What you are asked to do →
Copy the whole listing below exactly, with nothing left out.

-------------------------

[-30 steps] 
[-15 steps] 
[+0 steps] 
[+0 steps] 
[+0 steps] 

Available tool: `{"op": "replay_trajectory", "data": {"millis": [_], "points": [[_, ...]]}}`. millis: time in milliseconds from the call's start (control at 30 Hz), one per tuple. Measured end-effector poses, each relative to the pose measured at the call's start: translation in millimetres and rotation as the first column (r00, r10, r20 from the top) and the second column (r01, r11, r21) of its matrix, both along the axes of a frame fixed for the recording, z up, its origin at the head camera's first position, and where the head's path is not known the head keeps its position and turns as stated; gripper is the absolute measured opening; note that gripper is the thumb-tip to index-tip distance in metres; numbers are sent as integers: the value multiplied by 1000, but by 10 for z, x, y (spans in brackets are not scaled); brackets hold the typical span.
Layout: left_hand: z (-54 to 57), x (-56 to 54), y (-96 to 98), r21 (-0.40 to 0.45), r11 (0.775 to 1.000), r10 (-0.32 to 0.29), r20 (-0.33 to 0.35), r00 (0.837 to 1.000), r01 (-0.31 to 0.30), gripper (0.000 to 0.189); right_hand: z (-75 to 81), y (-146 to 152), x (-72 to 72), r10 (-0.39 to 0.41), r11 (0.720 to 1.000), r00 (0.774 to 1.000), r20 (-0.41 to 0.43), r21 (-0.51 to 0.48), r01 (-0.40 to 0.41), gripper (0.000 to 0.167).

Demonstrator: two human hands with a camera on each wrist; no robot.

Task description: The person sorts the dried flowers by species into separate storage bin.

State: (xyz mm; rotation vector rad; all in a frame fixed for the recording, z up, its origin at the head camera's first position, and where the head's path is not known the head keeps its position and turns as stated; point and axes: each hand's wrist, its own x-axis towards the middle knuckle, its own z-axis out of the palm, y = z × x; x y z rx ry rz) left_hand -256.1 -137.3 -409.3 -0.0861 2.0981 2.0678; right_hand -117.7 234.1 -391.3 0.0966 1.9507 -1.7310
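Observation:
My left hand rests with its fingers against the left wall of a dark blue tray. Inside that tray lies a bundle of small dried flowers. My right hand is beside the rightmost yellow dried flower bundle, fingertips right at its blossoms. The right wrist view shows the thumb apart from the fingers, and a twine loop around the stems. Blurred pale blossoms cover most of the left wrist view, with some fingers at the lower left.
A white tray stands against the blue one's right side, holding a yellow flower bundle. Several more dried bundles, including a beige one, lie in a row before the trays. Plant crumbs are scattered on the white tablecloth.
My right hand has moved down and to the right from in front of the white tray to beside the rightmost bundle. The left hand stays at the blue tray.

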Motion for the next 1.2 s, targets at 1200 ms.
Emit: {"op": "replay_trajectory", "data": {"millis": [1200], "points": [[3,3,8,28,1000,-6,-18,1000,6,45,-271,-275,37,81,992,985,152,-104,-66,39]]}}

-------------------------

Answer section →
[-30 steps] 
[-15 steps] 
[+0 steps] 
[+0 steps] 
[+0 steps] 

Available tool: `{"op": "replay_trajectory", "data": {"millis": [_], "points": [[_, ...]]}}`. millis: time in milliseconds from the call's start (control at 30 Hz), one per tuple. Measured end-effector poses, each relative to the pose measured at the call's start: translation in millimetres and rotation as the first column (r00, r10, r20 from the top) and the second column (r01, r11, r21) of its matrix, both along the axes of a frame fixed for the recording, z up, its origin at the head camera's first position, and where the head's path is not known the head keeps its position and turns as stated; gripper is the absolute measured opening; note that gripper is the thumb-tip to index-tip distance in metres; numbers are sent as integers: the value multiplied by 1000, but by 10 for z, x, y (spans in brackets are not scaled); brackets hold the typical span.
Layout: left_hand: z (-54 to 57), x (-56 to 54), y (-96 to 98), r21 (-0.40 to 0.45), r11 (0.775 to 1.000), r10 (-0.32 to 0.29), r20 (-0.33 to 0.35), r00 (0.837 to 1.000), r01 (-0.31 to 0.30), gripper (0.000 to 0.189); right_hand: z (-75 to 81), y (-146 to 152), x (-72 to 72), r10 (-0.39 to 0.41), r11 (0.720 to 1.000), r00 (0.774 to 1.000), r20 (-0.41 to 0.43), r21 (-0.51 to 0.48), r01 (-0.40 to 0.41), gripper (0.000 to 0.167).

Demonstrator: two human hands with a camera on each wrist; no robot.

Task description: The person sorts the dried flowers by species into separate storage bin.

State: (xyz mm; rotation vector rad; all in a frame fixed for the recording, z up, its origin at the head camera's first position, and where the head's path is not known the head keeps its position and turns as stated; point and axes: each hand's wrist, its own x-axis towards the middle knuckle, its own z-axis out of the palm, y = z × x; x y z rx ry rz) left_hand -256.1 -137.3 -409.3 -0.0861 2.0981 2.0678; right_hand -117.7 234.1 -391.3 0.0966 1.9507 -1.7310
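Observation:
My left hand rests with its fingers against the left wall of a dark blue tray. Inside that tray lies a bundle of small dried flowers. My right hand is beside the rightmost yellow dried flower bundle, fingertips right at its blossoms. The right wrist view shows the thumb apart from the fingers, and a twine loop around the stems. Blurred pale blossoms cover most of the left wrist view, with some fingers at the lower left.
A white tray stands against the blue one's right side, holding a yellow flower bundle. Several more dried bundles, including a beige one, lie in a row before the trays. Plant crumbs are scattered on the white tablecloth.
My right hand has moved down and to the right from in front of the white tray to beside the rightmost bundle. The left hand stays at the blue tray.
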
Motion for the next 1.2 s, targets at 1200 ms.
Emit: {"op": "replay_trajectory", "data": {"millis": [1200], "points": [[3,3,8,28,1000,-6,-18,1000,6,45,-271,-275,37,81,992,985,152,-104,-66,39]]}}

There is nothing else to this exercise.